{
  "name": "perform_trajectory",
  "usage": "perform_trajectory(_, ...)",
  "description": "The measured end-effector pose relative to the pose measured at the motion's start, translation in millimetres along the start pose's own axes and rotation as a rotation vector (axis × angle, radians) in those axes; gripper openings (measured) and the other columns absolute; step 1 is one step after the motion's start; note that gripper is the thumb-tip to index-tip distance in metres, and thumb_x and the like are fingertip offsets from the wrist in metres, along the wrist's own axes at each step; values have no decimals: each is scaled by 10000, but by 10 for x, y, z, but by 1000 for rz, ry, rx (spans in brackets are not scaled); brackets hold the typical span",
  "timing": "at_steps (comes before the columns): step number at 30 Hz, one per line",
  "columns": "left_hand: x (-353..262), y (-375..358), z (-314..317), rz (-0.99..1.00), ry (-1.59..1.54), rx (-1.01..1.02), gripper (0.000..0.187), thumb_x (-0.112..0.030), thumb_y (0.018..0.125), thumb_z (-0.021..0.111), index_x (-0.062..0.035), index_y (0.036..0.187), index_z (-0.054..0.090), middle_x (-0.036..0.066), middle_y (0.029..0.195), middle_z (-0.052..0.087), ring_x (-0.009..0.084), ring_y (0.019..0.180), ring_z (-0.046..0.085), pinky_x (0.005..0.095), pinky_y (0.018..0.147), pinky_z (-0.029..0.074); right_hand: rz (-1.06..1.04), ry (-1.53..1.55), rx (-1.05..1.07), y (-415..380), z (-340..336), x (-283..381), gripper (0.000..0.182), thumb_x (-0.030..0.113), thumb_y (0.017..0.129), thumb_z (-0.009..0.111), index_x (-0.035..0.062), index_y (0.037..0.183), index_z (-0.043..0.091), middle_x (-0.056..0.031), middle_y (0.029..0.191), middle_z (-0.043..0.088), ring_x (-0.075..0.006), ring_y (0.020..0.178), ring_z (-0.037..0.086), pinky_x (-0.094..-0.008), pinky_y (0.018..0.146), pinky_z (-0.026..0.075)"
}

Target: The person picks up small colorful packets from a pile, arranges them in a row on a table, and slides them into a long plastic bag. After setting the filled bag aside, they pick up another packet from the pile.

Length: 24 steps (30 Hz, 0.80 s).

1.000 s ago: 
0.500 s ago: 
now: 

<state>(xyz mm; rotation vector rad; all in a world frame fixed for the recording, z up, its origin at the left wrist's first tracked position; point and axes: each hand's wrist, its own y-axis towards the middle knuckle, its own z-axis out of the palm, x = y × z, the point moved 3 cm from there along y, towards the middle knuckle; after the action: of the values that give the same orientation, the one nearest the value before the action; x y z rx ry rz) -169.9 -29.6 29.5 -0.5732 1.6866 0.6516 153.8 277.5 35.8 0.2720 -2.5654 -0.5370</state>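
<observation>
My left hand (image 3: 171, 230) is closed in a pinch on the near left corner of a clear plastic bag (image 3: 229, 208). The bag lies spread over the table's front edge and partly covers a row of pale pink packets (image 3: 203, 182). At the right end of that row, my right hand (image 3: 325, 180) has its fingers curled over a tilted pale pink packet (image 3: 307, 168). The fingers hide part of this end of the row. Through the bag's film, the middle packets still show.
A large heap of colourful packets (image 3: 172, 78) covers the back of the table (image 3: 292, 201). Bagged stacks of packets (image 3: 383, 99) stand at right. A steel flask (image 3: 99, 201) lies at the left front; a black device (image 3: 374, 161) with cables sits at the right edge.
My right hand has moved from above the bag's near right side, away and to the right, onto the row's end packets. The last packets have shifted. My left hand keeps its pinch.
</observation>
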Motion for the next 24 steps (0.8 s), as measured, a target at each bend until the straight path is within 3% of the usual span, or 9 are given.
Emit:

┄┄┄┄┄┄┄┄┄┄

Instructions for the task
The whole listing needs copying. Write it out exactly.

Output for this exercise
{
  "name": "perform_trajectory",
  "usage": "perform_trajectory(_, ...)",
  "description": "The measured end-effector pose relative to the pose measured at the motion's start, translation in millimetres along the start pose's own axes and rotation as a rotation vector (axis × angle, radians) in those axes; gripper openings (measured) and the other columns absolute; step 1 is one step after the motion's start; note that gripper is the thumb-tip to index-tip distance in metres, and thumb_x and the like are fingertip offsets from the wrist in metres, along the wrist's own axes at each step; values have no decimals: each is scaled by 10000, but by 10 for x, y, z, but by 1000 for rz, ry, rx (spans in brackets are not scaled); brackets hold the typical span",
  "timing": "at_steps (comes before the columns): step number at 30 Hz, one per line",
  "columns": "left_hand: x (-353..262), y (-375..358), z (-314..317), rz (-0.99..1.00), ry (-1.59..1.54), rx (-1.01..1.02), gripper (0.000..0.187), thumb_x (-0.112..0.030), thumb_y (0.018..0.125), thumb_z (-0.021..0.111), index_x (-0.062..0.035), index_y (0.036..0.187), index_z (-0.054..0.090), middle_x (-0.036..0.066), middle_y (0.029..0.195), middle_z (-0.052..0.087), ring_x (-0.009..0.084), ring_y (0.019..0.180), ring_z (-0.046..0.085), pinky_x (0.005..0.095), pinky_y (0.018..0.147), pinky_z (-0.029..0.074); right_hand: rz (-1.06..1.04), ry (-1.53..1.55), rx (-1.05..1.07), y (-415..380), z (-340..336), x (-283..381), gripper (0.000..0.182), thumb_x (-0.030..0.113), thumb_y (0.017..0.129), thumb_z (-0.009..0.111), index_x (-0.035..0.062), index_y (0.037..0.183), index_z (-0.043..0.091), middle_x (-0.056..0.031), middle_y (0.029..0.191), middle_z (-0.043..0.088), ring_x (-0.075..0.006), ring_y (0.020..0.178), ring_z (-0.037..0.086), pinky_x (-0.094..-0.008), pinky_y (0.018..0.146), pinky_z (-0.026..0.075)"
}

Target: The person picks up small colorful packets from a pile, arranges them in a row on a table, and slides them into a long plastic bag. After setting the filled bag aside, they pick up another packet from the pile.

Length: 24 steps (30 Hz, 0.80 s).

1.000 s ago: 
0.500 s ago: 
now: 

<state>(xyz mm; rotation vector rad; all in a world frame fixed for the recording, z up, its origin at the left wrist's first tracked position; point and axes: each hand's wrist, its own y-axis towards the middle knuckle, its own z-axis out of the palm, x = y × z, the point moved 3 cm from there along y, towards the middle knuckle; after the action: of the values that give the same orientation, the one nearest the value before the action; x y z rx ry rz) -169.9 -29.6 29.5 -0.5732 1.6866 0.6516 153.8 277.5 35.8 0.2720 -2.5654 -0.5370</state>
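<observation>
My left hand (image 3: 171, 230) is closed in a pinch on the near left corner of a clear plastic bag (image 3: 229, 208). The bag lies spread over the table's front edge and partly covers a row of pale pink packets (image 3: 203, 182). At the right end of that row, my right hand (image 3: 325, 180) has its fingers curled over a tilted pale pink packet (image 3: 307, 168). The fingers hide part of this end of the row. Through the bag's film, the middle packets still show.
A large heap of colourful packets (image 3: 172, 78) covers the back of the table (image 3: 292, 201). Bagged stacks of packets (image 3: 383, 99) stand at right. A steel flask (image 3: 99, 201) lies at the left front; a black device (image 3: 374, 161) with cables sits at the right edge.
My right hand has moved from above the bag's near right side, away and to the right, onto the row's end packets. The last packets have shifted. My left hand keeps its pinch.
</observation>
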Motion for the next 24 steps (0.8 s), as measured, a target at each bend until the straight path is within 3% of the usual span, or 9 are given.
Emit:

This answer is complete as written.